ひとこと(7月3週)
庭は原始社会では
アジサイの広場
正之おき高3
「庭は原始社会では」
 
 小原 正之
 
 庭はかつてはあらゆる生活の幅を含めた、集団社会の共通の広場だった。し
かし、歴史がくだるに連れて庭園は観念的・趣味的なものになり、公共性を失
い始め、昔のような庭園の美的な高さ、厳しさ、純粋さがなくなってきた。こ
れが庭として、決して本来の意味ではないことは確かである。

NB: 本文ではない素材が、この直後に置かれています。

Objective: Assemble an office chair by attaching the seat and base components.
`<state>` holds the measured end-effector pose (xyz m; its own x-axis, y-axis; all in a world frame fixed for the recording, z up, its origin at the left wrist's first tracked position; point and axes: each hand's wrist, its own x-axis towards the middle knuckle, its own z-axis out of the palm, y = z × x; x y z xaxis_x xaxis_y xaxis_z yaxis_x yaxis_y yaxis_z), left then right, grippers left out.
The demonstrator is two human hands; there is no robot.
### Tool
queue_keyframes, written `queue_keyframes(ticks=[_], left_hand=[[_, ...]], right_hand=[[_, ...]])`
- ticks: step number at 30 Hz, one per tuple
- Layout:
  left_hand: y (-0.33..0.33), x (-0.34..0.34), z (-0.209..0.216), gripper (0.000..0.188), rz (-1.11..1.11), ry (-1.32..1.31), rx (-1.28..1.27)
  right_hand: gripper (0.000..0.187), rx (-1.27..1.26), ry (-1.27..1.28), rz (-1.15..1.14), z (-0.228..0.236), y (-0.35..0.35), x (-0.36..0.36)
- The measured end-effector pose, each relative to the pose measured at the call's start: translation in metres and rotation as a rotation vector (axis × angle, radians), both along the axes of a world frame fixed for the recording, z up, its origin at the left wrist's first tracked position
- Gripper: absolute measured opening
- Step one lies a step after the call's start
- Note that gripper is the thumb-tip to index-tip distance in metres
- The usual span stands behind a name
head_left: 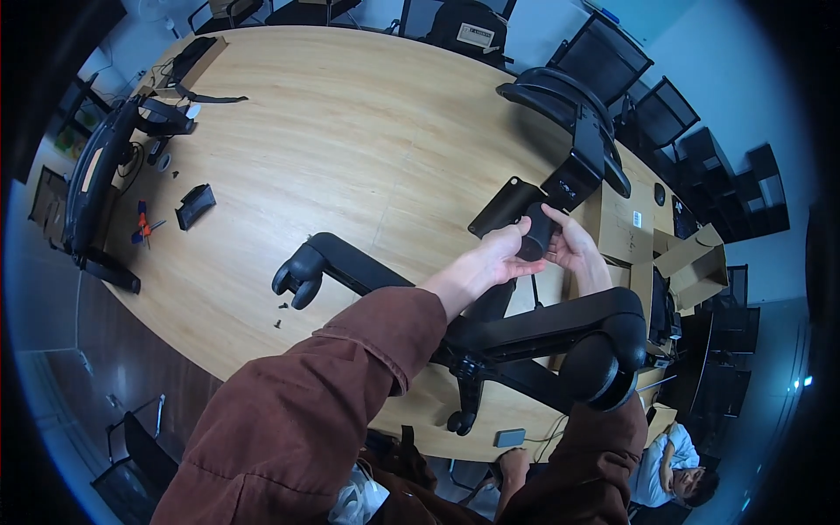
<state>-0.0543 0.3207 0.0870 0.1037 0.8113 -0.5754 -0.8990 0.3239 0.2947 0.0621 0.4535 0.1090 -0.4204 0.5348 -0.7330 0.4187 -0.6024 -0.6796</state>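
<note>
Between my hands is a black cylinder (pixel 535 234), which looks like the gas lift column of an office chair. My left hand (pixel 500 254) closes round its near left side, and my right hand (pixel 573 247) grips it from the right with the thumb along the top. The cylinder's far end meets a black metal bracket (pixel 570 178) with a flat plate (pixel 506 206) beside it. A curved black chair part (pixel 560 87) stands beyond. Under my forearms lies a black five-star-type chair base (pixel 525 331) with casters (pixel 599 367), partly covering my right arm.
Small screws (pixel 278 324) lie left of the base. Further left are a red-handled tool (pixel 143 223), a black angled piece (pixel 195 206) and a large black chair part (pixel 92 188). Cardboard boxes (pixel 626 232) stand at the right; a person (pixel 669 464) is at lower right.
</note>
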Motion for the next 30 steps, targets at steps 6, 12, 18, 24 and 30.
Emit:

だから、これか
らの庭の理想は、公共的であると同時にプライヴェートであり、運動的である
とともに、休息的、しかもきわめて芸術的であるべきである。
 
 そして、我々は庭と言うものを私的なものであるとこだわらずに、公共的な
ものとして市民に楽しまれるような場としていくべきであると思う。
 
 例えば、童話「三匹のこぶた」に登場するそれぞれ兄弟である三匹のこぶた
は、自分だけの家を作るために三匹別々に家を作ったのであったが、おおかみ
に家を壊されてしまい、結局は三人で協力して一緒の家を作ることになったの
である。こうして、プライヴェートな所有物を持っていてもひとりで何もかも
しなければならないので、何事もなるべく大人数で行動できるものを作るべき
であると思う。
 
 また、今の時代は家で自分の部屋というものを持っていると言うのが結構一
般的になっているのであるが、この一人部屋と言うのもプライヴェートは守ら
れるかもしれないが、部屋の整理や掃除などがあってひとりでするには大変な
事が多いのである。だから、こういった部屋のようなものも2人や3人の方が仕
事が分業化され、協力的になれるのである。
 
 確かに、庭を私的なものとして一人で没頭して楽しむのも良いかもしれない
。しかし、「家とは、外から見るための物ではなく、中で住むための物である
。」と言うように、我々は庭を見せ物とするのではなく、実際に他の人々と楽
しむものとして利用していくべきだと思う。